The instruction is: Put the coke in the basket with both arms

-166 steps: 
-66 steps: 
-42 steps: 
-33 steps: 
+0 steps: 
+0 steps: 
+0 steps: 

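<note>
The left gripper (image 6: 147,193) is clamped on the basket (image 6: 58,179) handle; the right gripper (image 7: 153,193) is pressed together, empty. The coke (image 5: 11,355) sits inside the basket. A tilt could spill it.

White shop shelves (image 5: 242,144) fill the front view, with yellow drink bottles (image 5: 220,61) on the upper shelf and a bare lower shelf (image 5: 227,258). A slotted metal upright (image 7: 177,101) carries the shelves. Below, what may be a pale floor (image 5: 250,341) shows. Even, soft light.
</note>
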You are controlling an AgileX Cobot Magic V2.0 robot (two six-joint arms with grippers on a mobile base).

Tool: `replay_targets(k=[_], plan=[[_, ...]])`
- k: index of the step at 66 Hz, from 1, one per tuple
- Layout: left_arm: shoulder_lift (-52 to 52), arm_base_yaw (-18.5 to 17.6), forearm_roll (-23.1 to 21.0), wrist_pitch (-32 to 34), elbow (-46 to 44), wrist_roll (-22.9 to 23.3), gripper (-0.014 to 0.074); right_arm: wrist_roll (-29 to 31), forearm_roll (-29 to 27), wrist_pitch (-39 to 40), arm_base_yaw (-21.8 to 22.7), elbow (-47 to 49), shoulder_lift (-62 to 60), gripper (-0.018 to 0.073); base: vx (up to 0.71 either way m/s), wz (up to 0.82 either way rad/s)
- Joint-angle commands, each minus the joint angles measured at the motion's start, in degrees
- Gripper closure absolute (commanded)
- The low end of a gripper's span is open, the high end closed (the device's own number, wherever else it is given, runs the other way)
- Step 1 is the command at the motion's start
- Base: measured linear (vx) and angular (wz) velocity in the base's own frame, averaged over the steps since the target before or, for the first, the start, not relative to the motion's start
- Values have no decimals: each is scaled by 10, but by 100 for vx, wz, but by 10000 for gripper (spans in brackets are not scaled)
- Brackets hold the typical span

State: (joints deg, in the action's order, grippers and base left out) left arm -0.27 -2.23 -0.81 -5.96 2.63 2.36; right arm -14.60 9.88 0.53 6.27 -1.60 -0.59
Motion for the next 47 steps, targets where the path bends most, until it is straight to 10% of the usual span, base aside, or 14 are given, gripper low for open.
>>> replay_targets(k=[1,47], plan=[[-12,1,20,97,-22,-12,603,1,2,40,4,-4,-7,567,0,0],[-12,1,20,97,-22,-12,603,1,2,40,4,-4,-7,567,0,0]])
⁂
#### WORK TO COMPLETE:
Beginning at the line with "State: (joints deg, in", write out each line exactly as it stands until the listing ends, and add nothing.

#### REPLY TO THE EXERCISE:
State: (joints deg, in the action's order, grippers and base left out) left arm -0.27 -2.23 -0.81 -5.96 2.63 2.36; right arm -14.60 9.88 0.53 6.27 -1.60 -0.59
Motion for the next 47 steps, targets where the path bends most, until it is straight to 10% of the usual span, base aside, or 14 are given, gripper low for open.
>>> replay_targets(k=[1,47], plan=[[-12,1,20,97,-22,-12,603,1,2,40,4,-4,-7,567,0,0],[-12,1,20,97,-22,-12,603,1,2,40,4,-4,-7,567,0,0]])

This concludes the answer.